◆ WHAT THE TASK ASKS
Needed from the data below: all lines that contain the word "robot".

◆ DATA
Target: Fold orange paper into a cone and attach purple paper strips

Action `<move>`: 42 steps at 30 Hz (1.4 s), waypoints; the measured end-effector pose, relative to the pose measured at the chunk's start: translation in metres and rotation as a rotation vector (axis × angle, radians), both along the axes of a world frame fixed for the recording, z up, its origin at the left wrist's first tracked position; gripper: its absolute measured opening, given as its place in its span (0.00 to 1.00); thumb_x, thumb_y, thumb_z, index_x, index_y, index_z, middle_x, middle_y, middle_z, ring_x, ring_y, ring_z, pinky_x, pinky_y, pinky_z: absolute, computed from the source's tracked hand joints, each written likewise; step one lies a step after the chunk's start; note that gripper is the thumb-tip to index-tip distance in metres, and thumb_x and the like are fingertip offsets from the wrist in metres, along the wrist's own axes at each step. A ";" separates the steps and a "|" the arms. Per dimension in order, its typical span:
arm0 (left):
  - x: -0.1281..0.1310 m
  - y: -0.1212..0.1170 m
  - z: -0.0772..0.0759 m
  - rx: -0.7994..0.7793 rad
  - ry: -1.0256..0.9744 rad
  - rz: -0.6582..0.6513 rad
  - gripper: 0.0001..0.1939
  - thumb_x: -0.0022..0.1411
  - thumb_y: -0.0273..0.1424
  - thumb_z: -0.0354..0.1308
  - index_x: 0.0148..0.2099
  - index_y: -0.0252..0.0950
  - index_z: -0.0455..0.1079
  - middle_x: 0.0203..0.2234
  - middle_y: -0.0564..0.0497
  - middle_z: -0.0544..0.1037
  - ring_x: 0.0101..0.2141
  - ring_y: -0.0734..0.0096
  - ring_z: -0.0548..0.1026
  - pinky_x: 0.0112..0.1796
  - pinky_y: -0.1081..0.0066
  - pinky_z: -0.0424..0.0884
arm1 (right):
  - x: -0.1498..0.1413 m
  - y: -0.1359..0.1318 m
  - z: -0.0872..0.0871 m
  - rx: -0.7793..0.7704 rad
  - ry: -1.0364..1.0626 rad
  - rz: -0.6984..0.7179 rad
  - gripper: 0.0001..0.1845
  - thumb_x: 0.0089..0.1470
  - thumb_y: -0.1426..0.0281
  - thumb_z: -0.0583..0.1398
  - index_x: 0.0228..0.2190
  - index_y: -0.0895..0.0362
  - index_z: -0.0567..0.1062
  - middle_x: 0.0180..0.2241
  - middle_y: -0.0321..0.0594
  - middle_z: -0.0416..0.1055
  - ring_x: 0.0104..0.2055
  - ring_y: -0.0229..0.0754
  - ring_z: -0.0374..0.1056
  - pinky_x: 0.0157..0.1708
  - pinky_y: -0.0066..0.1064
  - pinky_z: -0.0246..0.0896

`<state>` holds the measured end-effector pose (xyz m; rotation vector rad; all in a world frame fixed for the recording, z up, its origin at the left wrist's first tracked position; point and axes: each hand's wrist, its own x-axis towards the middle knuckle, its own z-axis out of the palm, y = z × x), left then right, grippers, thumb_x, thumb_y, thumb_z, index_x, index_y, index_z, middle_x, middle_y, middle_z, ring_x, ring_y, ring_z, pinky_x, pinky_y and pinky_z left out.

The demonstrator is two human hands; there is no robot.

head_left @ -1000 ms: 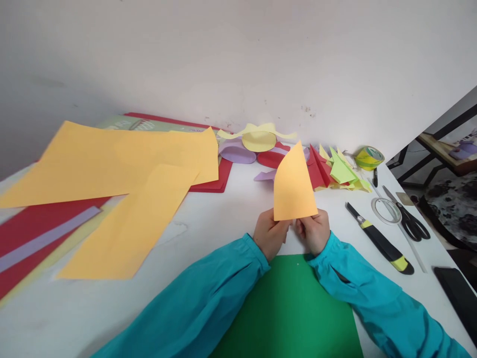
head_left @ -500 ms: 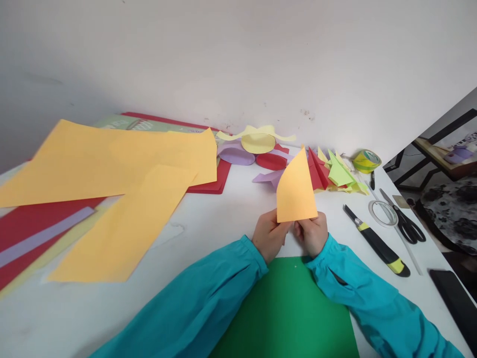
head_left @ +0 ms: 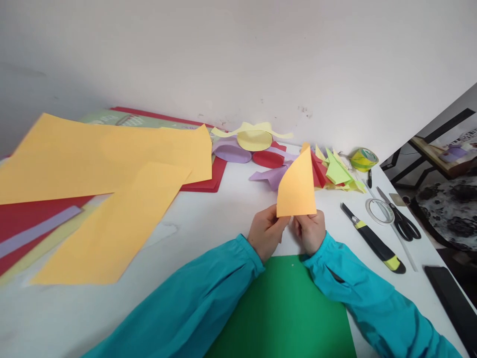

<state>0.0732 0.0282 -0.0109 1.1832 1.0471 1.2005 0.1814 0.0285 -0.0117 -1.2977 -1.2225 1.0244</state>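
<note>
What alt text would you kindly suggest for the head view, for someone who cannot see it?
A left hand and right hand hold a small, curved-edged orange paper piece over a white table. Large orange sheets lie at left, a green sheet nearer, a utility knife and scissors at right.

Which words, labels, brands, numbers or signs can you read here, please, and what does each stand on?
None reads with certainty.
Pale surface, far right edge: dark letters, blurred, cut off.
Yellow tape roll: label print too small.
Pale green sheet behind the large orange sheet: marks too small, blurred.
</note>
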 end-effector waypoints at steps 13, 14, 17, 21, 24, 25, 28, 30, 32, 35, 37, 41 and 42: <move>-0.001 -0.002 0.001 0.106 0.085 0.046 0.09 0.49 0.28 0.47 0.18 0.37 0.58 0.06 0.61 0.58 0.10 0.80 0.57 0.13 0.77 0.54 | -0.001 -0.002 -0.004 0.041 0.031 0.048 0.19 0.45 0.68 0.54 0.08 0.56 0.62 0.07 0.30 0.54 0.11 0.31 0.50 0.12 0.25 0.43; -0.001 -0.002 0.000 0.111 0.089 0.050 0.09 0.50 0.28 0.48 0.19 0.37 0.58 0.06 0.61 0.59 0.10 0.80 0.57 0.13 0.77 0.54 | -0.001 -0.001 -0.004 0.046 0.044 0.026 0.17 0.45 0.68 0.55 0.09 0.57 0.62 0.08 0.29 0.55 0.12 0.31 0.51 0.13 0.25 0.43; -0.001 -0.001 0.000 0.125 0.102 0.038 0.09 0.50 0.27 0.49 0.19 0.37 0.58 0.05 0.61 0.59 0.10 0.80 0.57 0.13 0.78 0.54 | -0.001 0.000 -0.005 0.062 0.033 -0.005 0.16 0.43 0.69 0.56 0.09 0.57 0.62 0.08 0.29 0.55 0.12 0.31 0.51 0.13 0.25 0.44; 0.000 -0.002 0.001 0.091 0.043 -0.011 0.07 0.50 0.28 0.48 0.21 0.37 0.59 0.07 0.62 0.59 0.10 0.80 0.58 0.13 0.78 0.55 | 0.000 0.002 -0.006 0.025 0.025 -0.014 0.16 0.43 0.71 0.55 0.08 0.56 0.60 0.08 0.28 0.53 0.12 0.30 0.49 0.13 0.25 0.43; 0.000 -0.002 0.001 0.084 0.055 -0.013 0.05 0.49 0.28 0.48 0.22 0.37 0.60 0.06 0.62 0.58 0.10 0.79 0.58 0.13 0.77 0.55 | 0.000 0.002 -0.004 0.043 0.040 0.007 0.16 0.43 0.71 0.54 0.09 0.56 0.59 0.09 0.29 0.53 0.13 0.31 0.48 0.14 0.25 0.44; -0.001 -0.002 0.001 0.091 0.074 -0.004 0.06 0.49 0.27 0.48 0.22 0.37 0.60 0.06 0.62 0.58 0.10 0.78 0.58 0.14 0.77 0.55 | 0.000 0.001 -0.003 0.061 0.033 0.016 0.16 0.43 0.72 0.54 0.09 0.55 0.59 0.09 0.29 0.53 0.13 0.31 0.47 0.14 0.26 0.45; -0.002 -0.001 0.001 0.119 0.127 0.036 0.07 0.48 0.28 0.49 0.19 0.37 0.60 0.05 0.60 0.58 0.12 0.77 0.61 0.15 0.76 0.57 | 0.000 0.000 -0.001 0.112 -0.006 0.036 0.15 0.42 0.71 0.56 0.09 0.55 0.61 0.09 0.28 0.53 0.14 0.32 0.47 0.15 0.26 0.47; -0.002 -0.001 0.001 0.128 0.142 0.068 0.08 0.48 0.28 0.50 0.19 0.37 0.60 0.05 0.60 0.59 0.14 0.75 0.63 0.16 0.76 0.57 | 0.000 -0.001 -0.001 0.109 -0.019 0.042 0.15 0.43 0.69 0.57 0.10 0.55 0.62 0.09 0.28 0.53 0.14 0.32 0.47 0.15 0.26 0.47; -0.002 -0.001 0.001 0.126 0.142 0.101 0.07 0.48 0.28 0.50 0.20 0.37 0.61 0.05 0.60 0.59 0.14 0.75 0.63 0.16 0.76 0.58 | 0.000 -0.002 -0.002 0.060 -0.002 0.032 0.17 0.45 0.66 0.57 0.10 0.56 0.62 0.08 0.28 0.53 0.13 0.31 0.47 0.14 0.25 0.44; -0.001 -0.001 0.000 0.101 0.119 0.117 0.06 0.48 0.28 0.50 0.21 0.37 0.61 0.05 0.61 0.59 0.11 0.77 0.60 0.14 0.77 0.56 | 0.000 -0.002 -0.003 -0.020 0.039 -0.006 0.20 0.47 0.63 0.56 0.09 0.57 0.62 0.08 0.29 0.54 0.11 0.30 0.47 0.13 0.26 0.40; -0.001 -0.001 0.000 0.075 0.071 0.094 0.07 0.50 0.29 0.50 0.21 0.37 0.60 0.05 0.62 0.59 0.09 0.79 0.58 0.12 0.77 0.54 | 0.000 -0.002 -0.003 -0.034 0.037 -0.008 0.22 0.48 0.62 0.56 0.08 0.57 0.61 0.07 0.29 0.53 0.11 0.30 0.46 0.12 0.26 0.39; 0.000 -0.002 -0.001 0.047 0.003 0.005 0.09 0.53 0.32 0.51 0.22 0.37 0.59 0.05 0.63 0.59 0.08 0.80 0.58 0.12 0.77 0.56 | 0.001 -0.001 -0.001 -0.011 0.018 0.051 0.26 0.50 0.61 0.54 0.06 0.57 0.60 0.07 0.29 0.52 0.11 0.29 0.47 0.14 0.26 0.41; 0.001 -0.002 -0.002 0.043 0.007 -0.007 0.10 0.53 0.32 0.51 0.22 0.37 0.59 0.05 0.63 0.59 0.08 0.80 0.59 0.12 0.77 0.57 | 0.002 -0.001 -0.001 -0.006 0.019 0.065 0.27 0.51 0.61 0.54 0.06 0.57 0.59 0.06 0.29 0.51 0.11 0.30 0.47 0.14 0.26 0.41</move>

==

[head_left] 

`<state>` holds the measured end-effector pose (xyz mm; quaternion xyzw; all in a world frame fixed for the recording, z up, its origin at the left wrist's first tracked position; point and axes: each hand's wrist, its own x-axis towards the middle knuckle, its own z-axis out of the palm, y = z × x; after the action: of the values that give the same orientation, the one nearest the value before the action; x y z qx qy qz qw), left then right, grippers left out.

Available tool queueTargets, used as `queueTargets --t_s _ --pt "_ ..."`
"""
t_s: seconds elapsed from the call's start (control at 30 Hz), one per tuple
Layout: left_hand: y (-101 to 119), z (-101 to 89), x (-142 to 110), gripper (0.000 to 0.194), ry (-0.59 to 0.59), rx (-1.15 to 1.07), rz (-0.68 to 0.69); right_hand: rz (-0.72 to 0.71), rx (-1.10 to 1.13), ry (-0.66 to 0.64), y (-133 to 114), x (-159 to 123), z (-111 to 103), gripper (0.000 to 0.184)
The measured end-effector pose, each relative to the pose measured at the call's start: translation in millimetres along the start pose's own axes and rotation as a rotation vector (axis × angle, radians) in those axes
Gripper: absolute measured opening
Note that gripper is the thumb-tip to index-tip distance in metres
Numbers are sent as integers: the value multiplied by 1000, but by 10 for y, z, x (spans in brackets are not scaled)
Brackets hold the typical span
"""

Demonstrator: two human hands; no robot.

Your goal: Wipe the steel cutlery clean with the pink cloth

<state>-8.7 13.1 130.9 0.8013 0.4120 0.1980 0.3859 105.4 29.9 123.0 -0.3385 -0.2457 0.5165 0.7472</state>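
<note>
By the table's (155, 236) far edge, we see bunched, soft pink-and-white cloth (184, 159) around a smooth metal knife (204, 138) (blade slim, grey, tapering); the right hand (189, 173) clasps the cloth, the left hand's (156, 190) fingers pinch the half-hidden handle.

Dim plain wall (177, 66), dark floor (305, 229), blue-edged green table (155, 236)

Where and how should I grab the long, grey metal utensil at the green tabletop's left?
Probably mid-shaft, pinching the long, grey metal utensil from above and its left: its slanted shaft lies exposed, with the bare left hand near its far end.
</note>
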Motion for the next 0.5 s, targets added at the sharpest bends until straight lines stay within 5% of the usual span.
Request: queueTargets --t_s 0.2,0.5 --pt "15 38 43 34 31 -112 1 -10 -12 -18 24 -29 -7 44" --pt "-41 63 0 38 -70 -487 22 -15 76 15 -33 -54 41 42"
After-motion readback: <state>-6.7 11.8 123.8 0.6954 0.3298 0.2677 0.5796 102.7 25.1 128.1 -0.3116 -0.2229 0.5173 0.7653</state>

◆ REPLY
The demonstrator is two human hands; there is no robot.
Demonstrator: two human hands; no robot.

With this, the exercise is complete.